EXERCISE DIRECTIONS>
Only one stretch of the records below is wanted: the lines from the one holding "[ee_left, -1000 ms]" through the one holding "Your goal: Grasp". Return it exactly, both ends included.

ENTRIES PROVIDED>

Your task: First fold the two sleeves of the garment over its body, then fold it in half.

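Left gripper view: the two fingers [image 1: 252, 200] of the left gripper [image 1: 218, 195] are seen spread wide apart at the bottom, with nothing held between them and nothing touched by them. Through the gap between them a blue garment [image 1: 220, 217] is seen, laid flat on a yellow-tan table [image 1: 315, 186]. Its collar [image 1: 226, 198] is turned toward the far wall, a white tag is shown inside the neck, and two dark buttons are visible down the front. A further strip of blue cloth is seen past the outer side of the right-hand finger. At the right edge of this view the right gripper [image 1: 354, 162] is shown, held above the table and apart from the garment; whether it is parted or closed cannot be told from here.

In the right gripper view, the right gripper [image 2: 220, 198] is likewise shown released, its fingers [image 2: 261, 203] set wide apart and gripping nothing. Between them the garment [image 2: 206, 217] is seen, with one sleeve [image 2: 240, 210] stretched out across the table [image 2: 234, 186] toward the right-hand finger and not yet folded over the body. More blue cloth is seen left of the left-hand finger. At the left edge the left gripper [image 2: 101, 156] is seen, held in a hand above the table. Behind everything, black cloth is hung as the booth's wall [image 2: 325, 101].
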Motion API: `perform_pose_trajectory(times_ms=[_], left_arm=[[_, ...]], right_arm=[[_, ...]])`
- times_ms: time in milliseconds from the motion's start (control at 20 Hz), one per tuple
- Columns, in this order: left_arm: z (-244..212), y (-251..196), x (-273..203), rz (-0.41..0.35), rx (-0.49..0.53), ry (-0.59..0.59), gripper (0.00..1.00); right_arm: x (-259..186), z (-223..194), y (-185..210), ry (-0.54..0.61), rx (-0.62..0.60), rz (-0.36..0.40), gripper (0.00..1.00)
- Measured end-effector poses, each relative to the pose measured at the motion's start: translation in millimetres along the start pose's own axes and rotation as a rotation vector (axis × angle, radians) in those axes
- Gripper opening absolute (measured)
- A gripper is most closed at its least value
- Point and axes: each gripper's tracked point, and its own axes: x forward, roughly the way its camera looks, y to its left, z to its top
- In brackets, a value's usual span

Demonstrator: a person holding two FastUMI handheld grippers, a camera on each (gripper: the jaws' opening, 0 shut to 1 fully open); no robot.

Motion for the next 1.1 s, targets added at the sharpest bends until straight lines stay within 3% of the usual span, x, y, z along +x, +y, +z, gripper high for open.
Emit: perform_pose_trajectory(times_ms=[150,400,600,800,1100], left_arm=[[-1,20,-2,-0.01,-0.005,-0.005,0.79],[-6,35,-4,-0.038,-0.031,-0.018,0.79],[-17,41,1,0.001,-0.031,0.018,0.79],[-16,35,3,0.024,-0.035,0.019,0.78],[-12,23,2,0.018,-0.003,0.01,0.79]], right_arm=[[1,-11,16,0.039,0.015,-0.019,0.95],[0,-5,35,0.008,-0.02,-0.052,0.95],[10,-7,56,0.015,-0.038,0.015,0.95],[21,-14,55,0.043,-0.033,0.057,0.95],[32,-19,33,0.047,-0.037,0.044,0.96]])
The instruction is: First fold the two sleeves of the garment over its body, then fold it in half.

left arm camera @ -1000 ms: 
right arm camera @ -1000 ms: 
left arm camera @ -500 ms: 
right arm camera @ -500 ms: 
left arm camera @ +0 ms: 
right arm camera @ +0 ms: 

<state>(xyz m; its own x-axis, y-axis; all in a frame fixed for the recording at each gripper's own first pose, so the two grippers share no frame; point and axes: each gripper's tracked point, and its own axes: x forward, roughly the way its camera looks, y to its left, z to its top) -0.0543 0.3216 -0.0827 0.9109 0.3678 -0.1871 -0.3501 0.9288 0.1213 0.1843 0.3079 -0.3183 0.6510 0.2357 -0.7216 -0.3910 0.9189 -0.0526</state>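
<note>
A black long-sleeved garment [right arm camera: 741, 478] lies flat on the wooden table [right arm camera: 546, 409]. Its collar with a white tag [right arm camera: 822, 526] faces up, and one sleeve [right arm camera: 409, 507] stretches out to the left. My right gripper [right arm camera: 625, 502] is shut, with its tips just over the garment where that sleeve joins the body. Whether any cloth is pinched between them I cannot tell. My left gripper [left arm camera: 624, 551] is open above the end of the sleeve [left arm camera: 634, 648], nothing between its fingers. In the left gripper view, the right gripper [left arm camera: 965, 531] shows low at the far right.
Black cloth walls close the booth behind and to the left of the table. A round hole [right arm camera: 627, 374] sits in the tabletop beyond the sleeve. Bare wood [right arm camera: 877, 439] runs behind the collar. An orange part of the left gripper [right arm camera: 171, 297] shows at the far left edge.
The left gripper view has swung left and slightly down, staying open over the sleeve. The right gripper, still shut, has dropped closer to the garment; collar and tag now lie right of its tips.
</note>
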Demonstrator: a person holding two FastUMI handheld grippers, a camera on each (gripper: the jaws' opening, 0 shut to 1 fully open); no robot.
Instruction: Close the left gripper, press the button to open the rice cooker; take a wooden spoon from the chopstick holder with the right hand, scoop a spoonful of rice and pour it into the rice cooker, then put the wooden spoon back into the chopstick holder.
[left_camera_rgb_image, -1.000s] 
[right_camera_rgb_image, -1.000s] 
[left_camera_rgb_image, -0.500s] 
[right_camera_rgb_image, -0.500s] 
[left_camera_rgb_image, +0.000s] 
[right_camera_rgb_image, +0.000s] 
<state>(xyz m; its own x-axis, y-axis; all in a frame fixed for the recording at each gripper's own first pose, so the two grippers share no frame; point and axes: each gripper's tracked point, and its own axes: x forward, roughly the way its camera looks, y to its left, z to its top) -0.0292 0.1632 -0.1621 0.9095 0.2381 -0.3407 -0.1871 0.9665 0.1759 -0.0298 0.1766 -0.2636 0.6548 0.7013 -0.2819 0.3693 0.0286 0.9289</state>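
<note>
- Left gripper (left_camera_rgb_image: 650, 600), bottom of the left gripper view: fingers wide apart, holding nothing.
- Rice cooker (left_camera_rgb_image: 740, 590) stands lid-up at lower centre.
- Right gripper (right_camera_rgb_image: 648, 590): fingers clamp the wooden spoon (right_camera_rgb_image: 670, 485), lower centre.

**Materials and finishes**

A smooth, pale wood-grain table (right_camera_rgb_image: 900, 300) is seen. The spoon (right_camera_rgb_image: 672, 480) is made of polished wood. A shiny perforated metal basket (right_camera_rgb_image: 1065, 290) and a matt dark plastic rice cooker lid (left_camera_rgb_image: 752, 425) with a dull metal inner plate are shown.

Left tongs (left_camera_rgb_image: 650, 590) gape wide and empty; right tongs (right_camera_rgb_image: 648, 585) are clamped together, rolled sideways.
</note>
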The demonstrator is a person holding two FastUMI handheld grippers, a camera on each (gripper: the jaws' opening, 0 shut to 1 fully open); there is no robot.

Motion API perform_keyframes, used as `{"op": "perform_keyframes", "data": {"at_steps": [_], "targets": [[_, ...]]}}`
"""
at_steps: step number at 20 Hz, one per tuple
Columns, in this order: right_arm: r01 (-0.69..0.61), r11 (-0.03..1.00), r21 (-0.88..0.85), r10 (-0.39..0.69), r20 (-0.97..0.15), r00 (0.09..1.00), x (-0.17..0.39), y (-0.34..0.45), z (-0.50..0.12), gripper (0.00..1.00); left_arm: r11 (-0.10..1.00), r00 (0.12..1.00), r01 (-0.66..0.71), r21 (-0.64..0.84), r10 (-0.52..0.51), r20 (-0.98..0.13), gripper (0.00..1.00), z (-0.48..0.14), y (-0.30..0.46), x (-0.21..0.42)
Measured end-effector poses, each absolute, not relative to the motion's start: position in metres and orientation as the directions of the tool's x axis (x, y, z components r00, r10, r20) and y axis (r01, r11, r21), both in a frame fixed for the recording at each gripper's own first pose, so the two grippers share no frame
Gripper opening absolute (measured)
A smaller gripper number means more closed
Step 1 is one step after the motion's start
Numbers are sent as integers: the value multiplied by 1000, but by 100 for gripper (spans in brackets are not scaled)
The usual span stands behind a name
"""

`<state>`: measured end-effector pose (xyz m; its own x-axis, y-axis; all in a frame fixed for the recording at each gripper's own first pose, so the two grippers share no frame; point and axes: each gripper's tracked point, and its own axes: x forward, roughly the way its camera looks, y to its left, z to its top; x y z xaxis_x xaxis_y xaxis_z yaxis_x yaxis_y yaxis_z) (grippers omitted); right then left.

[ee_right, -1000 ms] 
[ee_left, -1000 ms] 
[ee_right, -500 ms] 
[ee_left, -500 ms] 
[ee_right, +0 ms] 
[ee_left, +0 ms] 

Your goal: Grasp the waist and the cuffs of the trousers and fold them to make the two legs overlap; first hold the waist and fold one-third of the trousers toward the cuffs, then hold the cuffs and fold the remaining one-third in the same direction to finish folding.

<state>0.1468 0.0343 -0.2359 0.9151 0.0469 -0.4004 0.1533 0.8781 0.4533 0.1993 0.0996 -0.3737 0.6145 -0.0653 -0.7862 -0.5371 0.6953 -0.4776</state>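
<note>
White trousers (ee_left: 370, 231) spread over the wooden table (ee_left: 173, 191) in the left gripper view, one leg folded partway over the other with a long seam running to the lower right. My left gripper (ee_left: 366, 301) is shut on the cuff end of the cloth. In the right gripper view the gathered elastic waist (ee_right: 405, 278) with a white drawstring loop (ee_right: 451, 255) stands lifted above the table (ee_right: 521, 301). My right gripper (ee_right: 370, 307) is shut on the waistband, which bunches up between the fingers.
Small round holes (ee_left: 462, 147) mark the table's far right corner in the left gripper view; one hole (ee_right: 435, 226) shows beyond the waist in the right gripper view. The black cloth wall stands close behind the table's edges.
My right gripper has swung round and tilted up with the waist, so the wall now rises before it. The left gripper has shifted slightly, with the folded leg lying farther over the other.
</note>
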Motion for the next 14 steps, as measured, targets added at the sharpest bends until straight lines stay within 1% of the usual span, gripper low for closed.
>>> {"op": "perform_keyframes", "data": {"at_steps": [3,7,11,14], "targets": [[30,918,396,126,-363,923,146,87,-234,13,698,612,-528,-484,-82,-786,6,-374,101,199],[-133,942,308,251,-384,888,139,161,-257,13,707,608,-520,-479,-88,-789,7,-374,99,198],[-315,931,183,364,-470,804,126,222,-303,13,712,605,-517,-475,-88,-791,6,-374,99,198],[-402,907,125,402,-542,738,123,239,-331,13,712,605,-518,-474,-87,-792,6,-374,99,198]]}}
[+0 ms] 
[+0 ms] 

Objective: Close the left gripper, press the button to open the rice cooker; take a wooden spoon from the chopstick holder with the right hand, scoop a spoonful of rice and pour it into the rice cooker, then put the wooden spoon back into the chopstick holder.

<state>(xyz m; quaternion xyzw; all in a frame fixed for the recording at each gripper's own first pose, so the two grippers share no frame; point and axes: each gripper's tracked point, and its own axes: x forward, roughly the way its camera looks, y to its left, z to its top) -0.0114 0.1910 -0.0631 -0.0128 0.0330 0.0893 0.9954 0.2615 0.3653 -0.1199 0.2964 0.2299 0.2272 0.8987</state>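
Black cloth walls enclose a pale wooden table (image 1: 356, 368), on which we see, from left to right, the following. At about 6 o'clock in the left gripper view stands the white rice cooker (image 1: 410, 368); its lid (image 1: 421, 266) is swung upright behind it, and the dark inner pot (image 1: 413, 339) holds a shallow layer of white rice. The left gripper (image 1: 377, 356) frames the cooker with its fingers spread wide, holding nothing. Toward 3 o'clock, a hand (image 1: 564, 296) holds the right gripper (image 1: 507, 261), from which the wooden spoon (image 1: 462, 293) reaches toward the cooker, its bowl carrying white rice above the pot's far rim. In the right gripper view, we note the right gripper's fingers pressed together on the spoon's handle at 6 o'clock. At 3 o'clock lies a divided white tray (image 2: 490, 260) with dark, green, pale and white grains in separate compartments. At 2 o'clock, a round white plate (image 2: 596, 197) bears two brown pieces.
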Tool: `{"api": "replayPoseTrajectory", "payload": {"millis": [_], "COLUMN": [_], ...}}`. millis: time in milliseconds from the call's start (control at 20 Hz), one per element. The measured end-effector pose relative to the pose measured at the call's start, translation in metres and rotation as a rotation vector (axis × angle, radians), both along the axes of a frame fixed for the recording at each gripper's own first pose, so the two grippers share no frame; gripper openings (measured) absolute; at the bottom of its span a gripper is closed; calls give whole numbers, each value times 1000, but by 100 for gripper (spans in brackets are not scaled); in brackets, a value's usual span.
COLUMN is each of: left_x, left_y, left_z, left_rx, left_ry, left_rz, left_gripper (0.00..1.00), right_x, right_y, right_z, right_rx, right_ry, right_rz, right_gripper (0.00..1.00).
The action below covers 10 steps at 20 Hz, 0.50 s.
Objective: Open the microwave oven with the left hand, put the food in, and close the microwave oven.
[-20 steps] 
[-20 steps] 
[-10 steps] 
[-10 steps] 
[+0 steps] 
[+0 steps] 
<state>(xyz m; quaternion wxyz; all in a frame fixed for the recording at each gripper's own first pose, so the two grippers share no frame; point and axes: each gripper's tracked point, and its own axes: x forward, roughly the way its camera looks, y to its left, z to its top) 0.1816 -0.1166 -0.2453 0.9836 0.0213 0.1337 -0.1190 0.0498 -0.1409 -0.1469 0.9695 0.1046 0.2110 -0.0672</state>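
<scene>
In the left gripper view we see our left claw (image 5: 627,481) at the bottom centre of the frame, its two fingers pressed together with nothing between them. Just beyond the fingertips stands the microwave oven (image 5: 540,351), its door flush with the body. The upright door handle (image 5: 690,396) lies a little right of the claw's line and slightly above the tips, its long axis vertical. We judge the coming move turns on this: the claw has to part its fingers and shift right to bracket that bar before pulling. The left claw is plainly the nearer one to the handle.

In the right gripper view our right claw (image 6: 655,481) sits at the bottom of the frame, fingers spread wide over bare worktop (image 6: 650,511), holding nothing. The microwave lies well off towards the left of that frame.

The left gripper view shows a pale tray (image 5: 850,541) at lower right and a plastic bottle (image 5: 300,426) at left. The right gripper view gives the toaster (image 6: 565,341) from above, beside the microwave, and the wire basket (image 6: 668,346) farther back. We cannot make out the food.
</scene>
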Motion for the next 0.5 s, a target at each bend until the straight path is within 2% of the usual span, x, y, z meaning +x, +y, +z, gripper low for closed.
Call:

WRITTEN RESPONSE>
[ee_left, -1000 ms] 
[ee_right, -500 ms] 
[ee_left, -500 ms] 
[ee_right, +0 ms] 
[ee_left, +0 ms] 

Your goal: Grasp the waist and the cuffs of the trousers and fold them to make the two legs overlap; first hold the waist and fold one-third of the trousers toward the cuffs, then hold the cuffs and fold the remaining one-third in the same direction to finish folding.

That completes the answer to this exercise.